La dipendenza da eroina è tornata di moda. Si potrebbe dire “purtroppo”, ma non c’è bisogno perché non è vero. La moda riguarda solo una sua nuova forma che da un po’ di anni ha rinnovato l’immagine delle droghe oppiacee. Perché si dice allora che i tempi peggiori erano una volta? Due i motivi. Il primo è che negli anni ’70 fino agli ’80 si era in fase epidemica, cioè rapida salita dei casi e diffusione in ogni realtà, dalle grandi città ai piccoli paesi. Il secondo motivo è che dalla fine degli anni ’90 la risposta del sistema sanitario è stata coordinata e parzialmente efficace, almeno nel contenere il dramma quotidiano. Meno overdose, minore età di richiesta delle cure, contenimento del rischio di infezione hiv, maggiore sua curabilità….. tanti vantaggi che hanno reso il dramma meno crudo.
Con che occhi la società italiana ha visto il fenomeno? Lo ha capito, o in fondo no. Come è possibile che da allora ad oggi questo tipo di persone, e le loro famiglie, siano ancora un terreno di pesca per psicosette e truffatori vari, o terreno di sfruttamento per una pseudo-medicina che mette a disposizione apparentemente tutto, in realtà il nulla assoluto (disintossicazione, riabilitazione, educazione, assistenza sociale… ma non la cura). Ne parliamo con il Dott.
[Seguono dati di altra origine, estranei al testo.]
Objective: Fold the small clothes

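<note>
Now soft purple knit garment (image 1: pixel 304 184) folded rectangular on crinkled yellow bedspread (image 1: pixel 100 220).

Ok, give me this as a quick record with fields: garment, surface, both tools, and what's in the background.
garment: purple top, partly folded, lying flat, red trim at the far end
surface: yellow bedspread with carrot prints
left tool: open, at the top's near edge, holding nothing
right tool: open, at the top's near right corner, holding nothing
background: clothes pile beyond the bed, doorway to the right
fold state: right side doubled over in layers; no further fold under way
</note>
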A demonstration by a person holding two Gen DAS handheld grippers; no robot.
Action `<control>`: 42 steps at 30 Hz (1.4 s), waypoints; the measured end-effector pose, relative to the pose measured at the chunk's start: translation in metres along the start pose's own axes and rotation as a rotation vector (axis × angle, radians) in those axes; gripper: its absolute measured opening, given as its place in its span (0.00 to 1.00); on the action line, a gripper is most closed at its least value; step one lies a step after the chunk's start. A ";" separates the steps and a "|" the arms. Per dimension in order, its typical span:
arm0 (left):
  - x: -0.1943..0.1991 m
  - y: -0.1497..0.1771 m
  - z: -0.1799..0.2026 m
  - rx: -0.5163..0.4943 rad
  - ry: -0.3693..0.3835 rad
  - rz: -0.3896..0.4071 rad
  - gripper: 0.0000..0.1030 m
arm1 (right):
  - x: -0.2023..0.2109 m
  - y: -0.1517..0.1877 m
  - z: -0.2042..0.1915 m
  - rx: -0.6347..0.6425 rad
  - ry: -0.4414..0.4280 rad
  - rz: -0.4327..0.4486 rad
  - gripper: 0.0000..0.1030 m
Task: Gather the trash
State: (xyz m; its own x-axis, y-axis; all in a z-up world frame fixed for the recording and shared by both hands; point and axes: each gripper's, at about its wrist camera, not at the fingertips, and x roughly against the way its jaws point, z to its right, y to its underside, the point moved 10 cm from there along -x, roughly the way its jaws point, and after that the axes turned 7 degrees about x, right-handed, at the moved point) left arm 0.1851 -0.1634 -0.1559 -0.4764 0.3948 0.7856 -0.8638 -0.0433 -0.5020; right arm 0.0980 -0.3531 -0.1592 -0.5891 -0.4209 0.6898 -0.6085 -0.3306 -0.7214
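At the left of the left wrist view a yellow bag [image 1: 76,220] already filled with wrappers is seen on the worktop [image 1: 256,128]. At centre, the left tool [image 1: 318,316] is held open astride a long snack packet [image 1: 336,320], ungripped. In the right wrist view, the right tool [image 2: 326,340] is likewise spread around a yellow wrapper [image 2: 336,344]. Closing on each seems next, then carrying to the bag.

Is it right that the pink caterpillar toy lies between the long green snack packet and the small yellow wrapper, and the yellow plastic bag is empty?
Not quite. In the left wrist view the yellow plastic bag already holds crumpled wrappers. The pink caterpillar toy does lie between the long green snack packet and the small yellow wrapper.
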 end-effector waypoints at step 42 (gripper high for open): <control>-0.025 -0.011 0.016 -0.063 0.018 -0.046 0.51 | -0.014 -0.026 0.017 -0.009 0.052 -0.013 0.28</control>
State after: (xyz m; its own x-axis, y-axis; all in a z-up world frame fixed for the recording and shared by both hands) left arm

Matteo Pacini, medico chirurgo, Specialista in Psichiatria e docente di Medicina delle Dipendenze presso l’università di Pisa.
Oggi come oggi ci dobbiamo preparare ad una nuova epidemia di droghe oppiacee, che sono quelle di sintesi già diffusissime in altre parti del mondo come gli USA, e che da noi già fanno contare le prime vittime, in testa l’ossicodone e il fentanyl.
I nuovi tossicodipendenti non sono a bucarsi nei parchi (più spesso a inalare), per quanto si riducano alla ricerca costante di droga e soldi, riescono a trovarne con una certa facilità rispetto a decenni fa. Chi ha soldi la riceve a domicilio. Ed è un dramma meno collettivo, meno sensibile sulla pelle delle comunità. Più nascosto nelle vite individuali.
Un modo per ripercorrere la visione della dipendenza nella società Italiana è attraverso i testi delle canzoni dei nostri cantautori, più o meno noti. Dentro questi testi, alcuni famosissimi, ci sono verità profonde ma anche errori madornali sulla visione della dipendenza e delle ragioni che fanno muovere i drogati tossicodipendenti.
Il linguaggio della musica è forse ancora più efficace nel far capire cosa è il “craving”, perché il personaggio del tossicodipendente è difficile da capire, e perché i tossicodipendenti stessi rimangano spesso senza parole per spiegare cosa sta loro succedendo.
I tossicodipendenti nelle canzoni sono sempre giovani, belli e sfortunati, forti ma deboli, che scompaiono nella malattia insieme ai loro sogni, per la disperazione di chi li amava e li avrebbe voluti aiutare. Oppure sono incoscienti che corrono inspiegabilmente il rischio di distruggersi, fino a farlo lentamente, in una spirale inspiegabile che hanno scelto, ma perché?
Nel mio breve saggio “La dipendenza cantata” ho cercato appunto di fornire un nuovo strumento per capire questo fenomeno. Ai medici e addetti ai lavori, per rivedere i concetti attraverso un linguaggio. Si capisce meglio con le parole di una canzone dove inizia la dipendenza, e come inizia, forse. E si capiscono meglio anche gli errori, la difficoltà nel far capire a pazienti e famiglie quale sia il problema, se si ragiona su come gli artisti la raccontano, cosa percepiscono, da cosa rimangono colpiti e cosa sfugge loro, clamorosamente.
Il tossicodipendente “cade” nella droga, o è somiglia ad una mongolfiera che non riesce a tornare a terra? C’è una parola per dare un nome al “perché lo fai”? Come cantava Masini? Perché chi è dipendente non riesce a dire che ha paura, come dice De Andrè? … E da cosa deriva quel “sorriso strano” che il personaggio di Fegato Spappolato rivolge alla madre?